No he meditado mi respuesta, ha surgido directamente de mi subconsciente, donde debía estar desde hace muchos años:

—Todos los escritores tenemos un conflicto emocional entre lo que creamos y dónde nos inspiramos. Por lo general hacemos que nuestra imaginación haga realidad lo que no es posible en la vida real. Yo me he inspirado en una persona real a la que no entiendo. En cuanto a mi motivación, es precisamente tratar de entenderla

La joven parece satisfecha con mi respuesta y no insiste.

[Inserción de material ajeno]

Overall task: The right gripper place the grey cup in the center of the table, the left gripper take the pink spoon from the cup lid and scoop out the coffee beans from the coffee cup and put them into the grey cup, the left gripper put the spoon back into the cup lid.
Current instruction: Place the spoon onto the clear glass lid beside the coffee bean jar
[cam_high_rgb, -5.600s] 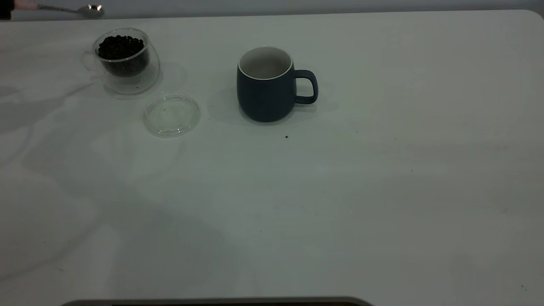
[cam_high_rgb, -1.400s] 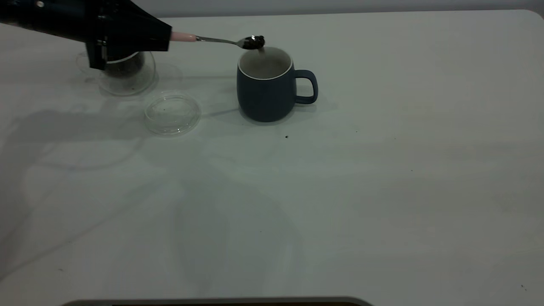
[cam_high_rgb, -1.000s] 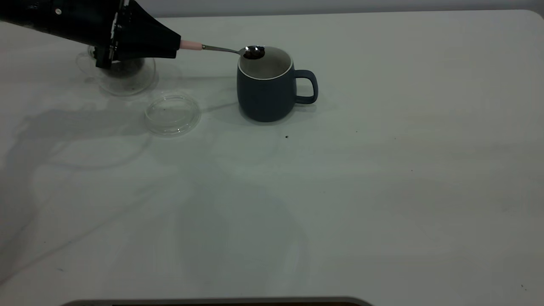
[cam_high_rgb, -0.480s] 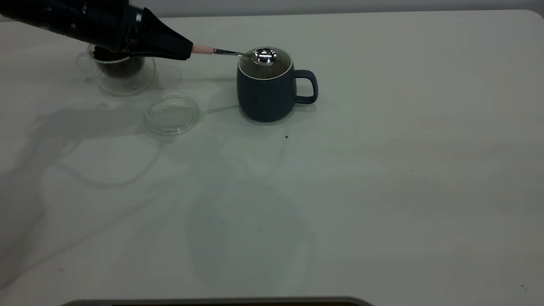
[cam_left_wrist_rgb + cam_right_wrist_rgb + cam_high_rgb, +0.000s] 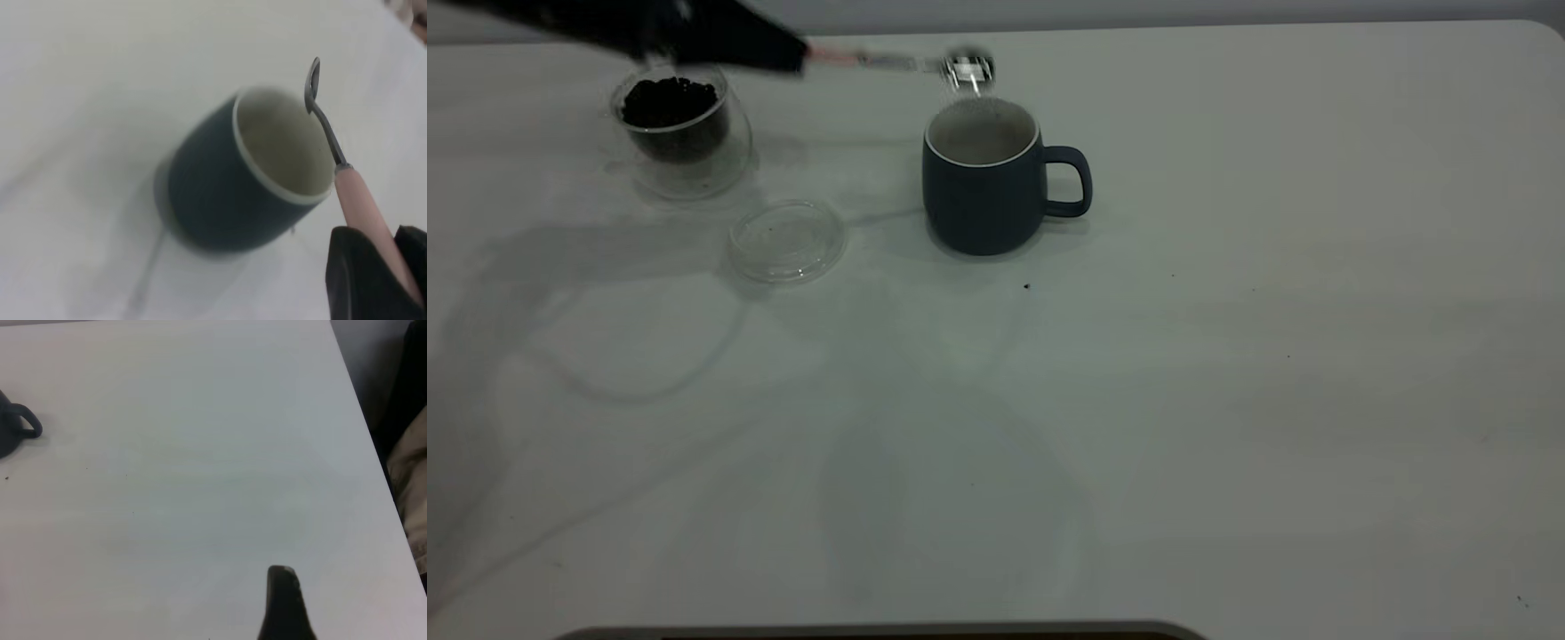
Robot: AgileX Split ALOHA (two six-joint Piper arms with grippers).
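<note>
Left gripper (image 5: 783, 55) clamped on the pink spoon (image 5: 889, 61), its bowl hanging just above the grey cup (image 5: 987, 182). Coffee cup (image 5: 680, 133) and cup lid (image 5: 787, 240) sit beside the grey cup; whether the right gripper (image 5: 285, 603) is open, I cannot tell.

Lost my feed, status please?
Left gripper shut on pink spoon, above grey cup. Right gripper idle, far side. Cup lid unobstructed.
</note>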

Aplauden mi intervención, pero solo los más jóvenes parecen haber entendido mi mensaje. La utopía no tiene más de veinte años.

El dolor vuelve con severa intensidad. Ruego al moderador que dé por concluida la presentación. Los asistentes parecen comprender las razones y la sala se está quedando vacía.

Alicia se ha reunido conmigo. Había salido precipitadamente de la sala para que no la vieran llorar. Tal vez yo me excediera y debí ser menos dramático. Mi agente me comunica que fuera de la sala nos espera una multitud para que firme ejemplares. No puedo negarme. La mayoría me muestra su tristeza por mi enfermedad con alguna palabra de consuelo. No sé cuántos libros he firmado pero estoy agotado. Ruego a Alicia que deje que me apoye en su hombro y volvemos a la sala para recoger nuestros abrigos.

Siento que el dolor nubla mi vista y estoy tan débil que si no me apoyara en ella ya me habría desplomado. En este deplorable estado no soy capaz de reconocer a la joven Noemí, que permanece es su asiento, porque me está esperando. Mi agente ha hablado con ella y me trasmite su deseo de hablar conmigo, pero no le ha revelado el motivo. Pero no me encuentro con el estado de ánimo como para mantener charlas sobre literatura con mis admiradoras. Le pido que se excuse, y que se comunique conmigo por correo.

Mi agente le comunica mi mensaje, pero la joven insiste en hablar conmigo. No es sobre literatura, al parecer es algo personal. Alicia me ayuda a acomodarme en un sillón de la sala contigua, y parece que el dolor remite. Le pido a mi agente que llame a la joven. ¡Confío en que no se trate de otro amor platónico!